◆ Data section
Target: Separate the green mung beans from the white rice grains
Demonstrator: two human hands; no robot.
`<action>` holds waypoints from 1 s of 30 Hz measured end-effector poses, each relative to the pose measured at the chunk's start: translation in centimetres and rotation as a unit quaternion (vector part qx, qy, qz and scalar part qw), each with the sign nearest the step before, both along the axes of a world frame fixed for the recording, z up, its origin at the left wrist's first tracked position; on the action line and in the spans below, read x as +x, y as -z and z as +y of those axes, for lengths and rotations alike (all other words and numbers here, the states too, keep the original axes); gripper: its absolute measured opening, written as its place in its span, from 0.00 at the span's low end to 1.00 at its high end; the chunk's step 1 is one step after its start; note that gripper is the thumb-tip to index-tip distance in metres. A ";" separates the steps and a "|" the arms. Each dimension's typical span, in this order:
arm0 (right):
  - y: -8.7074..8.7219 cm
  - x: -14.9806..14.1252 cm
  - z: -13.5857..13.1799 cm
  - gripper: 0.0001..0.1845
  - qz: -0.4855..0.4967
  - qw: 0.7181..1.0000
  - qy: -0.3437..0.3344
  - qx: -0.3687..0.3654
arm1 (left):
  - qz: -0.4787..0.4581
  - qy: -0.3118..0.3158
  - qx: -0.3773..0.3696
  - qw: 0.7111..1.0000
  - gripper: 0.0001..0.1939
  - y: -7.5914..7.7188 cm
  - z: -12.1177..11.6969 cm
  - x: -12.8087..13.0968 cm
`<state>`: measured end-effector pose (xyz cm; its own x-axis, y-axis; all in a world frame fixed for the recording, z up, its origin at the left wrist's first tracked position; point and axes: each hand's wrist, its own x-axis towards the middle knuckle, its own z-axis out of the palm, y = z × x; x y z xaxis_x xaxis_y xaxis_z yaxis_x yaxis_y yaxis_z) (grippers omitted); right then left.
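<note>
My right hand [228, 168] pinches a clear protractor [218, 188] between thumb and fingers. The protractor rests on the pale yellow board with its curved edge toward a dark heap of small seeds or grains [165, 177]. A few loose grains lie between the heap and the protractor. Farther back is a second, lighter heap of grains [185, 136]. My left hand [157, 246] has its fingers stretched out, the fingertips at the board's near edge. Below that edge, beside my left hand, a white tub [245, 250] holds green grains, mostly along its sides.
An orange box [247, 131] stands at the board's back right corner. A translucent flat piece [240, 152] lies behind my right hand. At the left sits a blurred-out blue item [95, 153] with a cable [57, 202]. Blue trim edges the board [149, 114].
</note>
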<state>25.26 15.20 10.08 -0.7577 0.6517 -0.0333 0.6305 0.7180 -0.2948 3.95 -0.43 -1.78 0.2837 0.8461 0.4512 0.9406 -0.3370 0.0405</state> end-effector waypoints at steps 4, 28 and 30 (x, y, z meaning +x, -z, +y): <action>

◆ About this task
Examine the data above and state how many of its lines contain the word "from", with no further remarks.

◆ Reply to the task
2